■ Work required
Nothing but the lines from the first line of the records through the line with "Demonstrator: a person" should be output, exactly as written and free of pictures.

■ Source material
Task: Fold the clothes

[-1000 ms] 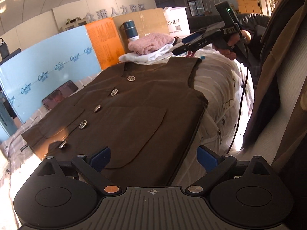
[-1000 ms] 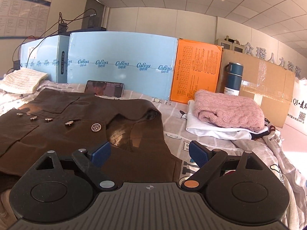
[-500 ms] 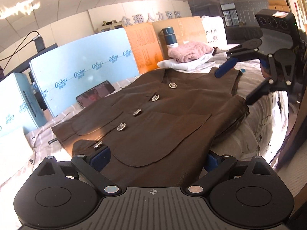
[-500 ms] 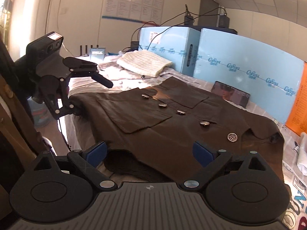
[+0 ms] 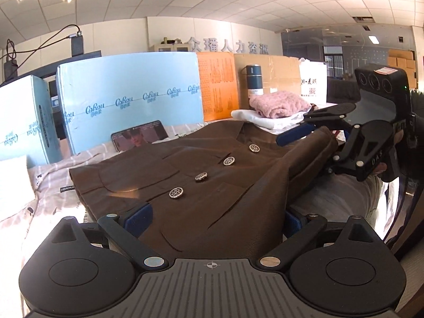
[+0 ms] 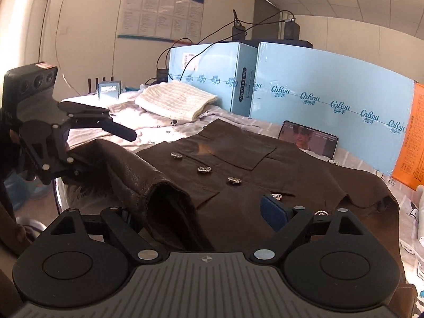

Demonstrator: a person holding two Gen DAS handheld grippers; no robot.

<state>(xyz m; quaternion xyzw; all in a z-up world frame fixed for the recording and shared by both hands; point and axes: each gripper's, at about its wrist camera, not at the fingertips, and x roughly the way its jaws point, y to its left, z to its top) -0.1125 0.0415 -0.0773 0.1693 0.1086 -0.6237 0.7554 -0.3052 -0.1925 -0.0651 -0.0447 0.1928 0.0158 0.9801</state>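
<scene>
Brown vest (image 5: 212, 185) on a bed; left gripper (image 5: 212, 218) and right gripper (image 6: 201, 212) both spread around its near edge, lower fingers hidden by fabric.

A: The dark brown cloth vest (image 5: 212, 185) looks matt and smooth on its face; its rolled edge (image 6: 137, 177) looks grainier, faintly shiny.

B: Its round silver buttons (image 5: 176, 193) look like glinting metal. Behind the vest, the pink sweater (image 5: 278, 103) is a fuzzy knit, the light blue carton (image 5: 127, 100) smooth card.

A: The left gripper (image 5: 212, 218) is matt black plastic with blue pads (image 5: 137, 218); the cream folded knit (image 6: 175, 100) is ribbed.
</scene>
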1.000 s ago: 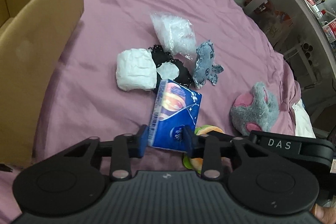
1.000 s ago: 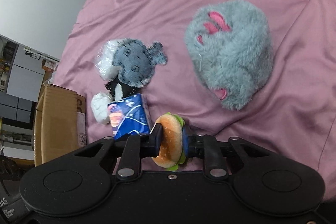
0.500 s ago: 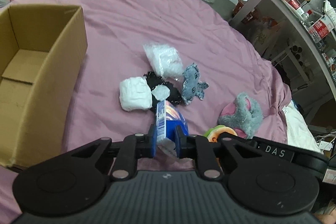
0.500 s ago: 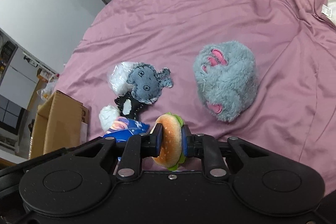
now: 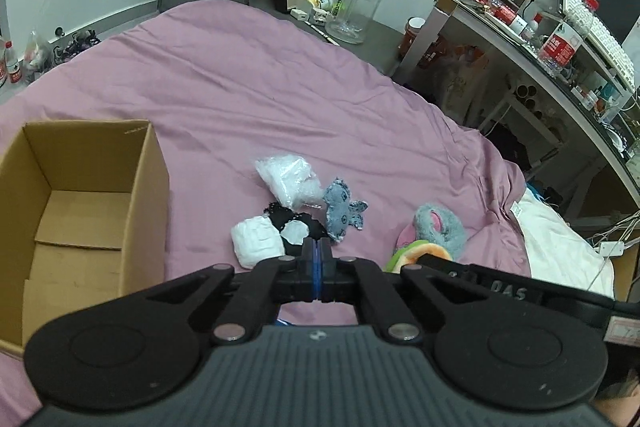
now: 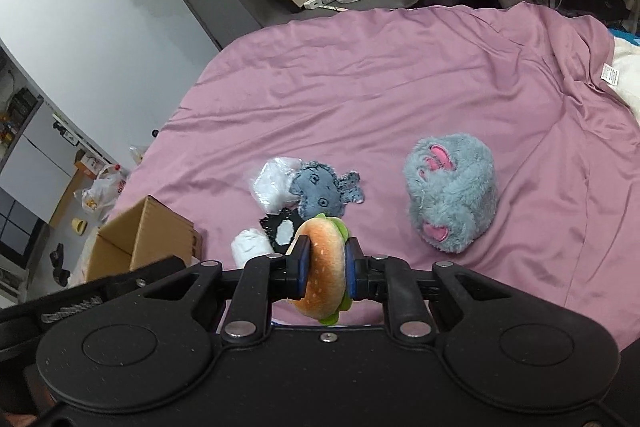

■ Finished exercise
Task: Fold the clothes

[-1000 ms] 
[-1000 ms] 
[-500 ms] 
[-500 ms] 
[+0 ms] 
[+0 ms] 

Demonstrator: a person holding two Gen DAS handheld grippers; no robot.

As written, the answer is complete.